- ASSIGNMENT: Would you please transcribe, exactly as written, the lines of the entries below starting at the one that holds "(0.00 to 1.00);" and ending at the one that holds "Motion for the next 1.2", both included?

╭─ DATA FOR THE TASK

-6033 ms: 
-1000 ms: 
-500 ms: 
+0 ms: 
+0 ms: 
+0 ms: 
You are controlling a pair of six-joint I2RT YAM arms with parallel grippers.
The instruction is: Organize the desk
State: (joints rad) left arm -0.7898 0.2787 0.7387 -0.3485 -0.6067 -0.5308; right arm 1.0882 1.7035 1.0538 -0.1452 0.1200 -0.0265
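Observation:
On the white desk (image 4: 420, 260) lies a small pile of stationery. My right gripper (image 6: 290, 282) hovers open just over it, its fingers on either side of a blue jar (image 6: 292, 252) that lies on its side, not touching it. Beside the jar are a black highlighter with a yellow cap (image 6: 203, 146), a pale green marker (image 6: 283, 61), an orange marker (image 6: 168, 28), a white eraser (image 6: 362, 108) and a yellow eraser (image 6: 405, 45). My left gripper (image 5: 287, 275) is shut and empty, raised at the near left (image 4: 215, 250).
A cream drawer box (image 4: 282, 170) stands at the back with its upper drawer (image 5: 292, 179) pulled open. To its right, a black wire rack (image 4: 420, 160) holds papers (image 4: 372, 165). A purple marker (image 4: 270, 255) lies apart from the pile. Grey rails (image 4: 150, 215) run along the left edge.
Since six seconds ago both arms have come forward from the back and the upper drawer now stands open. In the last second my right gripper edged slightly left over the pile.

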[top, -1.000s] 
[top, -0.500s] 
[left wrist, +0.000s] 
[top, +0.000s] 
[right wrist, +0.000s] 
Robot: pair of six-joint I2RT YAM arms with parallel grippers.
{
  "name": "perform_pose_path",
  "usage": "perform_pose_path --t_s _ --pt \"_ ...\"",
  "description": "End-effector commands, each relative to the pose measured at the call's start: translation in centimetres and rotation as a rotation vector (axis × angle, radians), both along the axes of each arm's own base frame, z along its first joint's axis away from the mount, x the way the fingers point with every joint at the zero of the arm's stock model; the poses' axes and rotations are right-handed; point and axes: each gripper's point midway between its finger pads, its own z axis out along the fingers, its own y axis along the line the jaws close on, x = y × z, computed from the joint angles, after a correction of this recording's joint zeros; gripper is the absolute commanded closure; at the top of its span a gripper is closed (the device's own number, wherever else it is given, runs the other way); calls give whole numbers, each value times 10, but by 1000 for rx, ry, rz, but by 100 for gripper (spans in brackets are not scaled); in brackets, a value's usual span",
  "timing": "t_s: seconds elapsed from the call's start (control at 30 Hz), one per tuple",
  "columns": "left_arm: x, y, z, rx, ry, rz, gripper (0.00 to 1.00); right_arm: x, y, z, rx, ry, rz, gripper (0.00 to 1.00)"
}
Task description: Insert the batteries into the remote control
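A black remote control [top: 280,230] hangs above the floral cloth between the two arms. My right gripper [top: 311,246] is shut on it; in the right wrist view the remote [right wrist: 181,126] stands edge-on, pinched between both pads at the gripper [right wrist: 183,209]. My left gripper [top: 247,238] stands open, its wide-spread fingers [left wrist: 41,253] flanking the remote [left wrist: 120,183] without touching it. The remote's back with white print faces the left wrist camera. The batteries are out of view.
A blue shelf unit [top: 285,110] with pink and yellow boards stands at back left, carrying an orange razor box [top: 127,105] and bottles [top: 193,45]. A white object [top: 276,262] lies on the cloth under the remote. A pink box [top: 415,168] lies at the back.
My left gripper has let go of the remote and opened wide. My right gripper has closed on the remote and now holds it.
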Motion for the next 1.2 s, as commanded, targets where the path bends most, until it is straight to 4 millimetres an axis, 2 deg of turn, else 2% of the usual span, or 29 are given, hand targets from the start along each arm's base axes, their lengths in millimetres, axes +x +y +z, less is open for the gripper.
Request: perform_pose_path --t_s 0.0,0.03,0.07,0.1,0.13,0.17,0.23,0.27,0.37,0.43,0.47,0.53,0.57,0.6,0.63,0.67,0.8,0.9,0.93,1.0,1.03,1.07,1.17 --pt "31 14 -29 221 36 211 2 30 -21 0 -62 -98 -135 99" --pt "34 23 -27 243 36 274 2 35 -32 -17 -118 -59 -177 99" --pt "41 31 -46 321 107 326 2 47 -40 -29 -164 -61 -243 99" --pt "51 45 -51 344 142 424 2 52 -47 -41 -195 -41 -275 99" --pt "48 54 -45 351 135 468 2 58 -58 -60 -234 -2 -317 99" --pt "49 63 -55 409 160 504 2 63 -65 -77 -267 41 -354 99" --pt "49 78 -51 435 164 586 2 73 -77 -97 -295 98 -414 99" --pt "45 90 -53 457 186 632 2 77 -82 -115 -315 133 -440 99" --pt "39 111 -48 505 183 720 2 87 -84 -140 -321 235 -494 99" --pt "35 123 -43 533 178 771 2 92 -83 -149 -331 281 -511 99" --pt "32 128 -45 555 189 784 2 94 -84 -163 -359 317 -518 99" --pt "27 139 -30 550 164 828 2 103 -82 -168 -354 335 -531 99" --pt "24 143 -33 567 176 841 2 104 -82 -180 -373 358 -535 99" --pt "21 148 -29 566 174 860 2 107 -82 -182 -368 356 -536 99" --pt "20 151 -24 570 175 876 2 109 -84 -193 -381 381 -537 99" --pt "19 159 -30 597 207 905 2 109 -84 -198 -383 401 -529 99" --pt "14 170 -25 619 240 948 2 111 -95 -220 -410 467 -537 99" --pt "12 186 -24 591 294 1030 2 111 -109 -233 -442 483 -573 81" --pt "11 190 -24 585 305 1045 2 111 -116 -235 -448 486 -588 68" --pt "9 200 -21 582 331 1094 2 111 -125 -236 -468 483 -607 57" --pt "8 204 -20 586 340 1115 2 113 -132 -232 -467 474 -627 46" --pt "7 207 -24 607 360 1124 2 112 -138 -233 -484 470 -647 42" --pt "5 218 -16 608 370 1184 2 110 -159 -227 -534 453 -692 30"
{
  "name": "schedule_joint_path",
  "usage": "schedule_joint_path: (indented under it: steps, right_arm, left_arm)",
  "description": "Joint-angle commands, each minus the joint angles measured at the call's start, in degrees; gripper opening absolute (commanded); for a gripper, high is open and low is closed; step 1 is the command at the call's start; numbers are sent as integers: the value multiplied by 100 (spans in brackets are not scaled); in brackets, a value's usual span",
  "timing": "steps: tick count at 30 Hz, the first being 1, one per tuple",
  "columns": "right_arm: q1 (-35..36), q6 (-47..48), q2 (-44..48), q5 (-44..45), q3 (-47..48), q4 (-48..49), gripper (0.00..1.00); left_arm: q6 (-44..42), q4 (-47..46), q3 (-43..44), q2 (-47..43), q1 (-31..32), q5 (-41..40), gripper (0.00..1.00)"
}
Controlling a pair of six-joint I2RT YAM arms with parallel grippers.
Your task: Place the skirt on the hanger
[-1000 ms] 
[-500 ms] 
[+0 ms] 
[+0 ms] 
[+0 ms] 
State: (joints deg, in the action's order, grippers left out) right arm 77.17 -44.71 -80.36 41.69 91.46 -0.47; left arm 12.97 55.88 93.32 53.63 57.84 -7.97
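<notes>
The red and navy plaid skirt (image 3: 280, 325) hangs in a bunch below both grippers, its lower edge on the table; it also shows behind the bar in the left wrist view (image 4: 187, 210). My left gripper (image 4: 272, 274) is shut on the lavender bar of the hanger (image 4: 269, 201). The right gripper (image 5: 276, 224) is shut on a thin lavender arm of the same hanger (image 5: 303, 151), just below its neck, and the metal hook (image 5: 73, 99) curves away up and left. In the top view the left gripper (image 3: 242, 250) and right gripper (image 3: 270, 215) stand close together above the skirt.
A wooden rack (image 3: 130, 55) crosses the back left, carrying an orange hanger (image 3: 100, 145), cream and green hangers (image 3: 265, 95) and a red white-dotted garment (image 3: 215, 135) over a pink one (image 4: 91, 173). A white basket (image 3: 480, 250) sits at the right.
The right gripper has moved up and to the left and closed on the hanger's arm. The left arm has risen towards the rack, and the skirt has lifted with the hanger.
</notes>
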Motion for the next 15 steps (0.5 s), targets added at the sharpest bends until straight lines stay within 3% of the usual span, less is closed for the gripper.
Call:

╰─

- SOLUTION TO THIS EXERCISE:
  "columns": "left_arm: x, y, z, rx, ry, rz, gripper (0.00 to 1.00); right_arm: x, y, z, rx, ry, rz, gripper (0.00 to 1.00)"
}
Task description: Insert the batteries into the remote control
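A black remote control [top: 280,230] hangs above the floral cloth between the two arms. My right gripper [top: 311,246] is shut on it; in the right wrist view the remote [right wrist: 181,126] stands edge-on, pinched between both pads at the gripper [right wrist: 183,209]. My left gripper [top: 247,238] stands open, its wide-spread fingers [left wrist: 41,253] flanking the remote [left wrist: 120,183] without touching it. The remote's back with white print faces the left wrist camera. The batteries are out of view.
A blue shelf unit [top: 285,110] with pink and yellow boards stands at back left, carrying an orange razor box [top: 127,105] and bottles [top: 193,45]. A white object [top: 276,262] lies on the cloth under the remote. A pink box [top: 415,168] lies at the back.
My left gripper has let go of the remote and opened wide. My right gripper has closed on the remote and now holds it.
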Motion for the next 1.2 s, as commanded, targets where the path bends most, until it is straight to 4 millimetres an axis, 2 deg of turn, else 2% of the usual span, or 29 are given, hand targets from the start along each arm's base axes, their lengths in millimetres, axes +x +y +z, less is open for the gripper.

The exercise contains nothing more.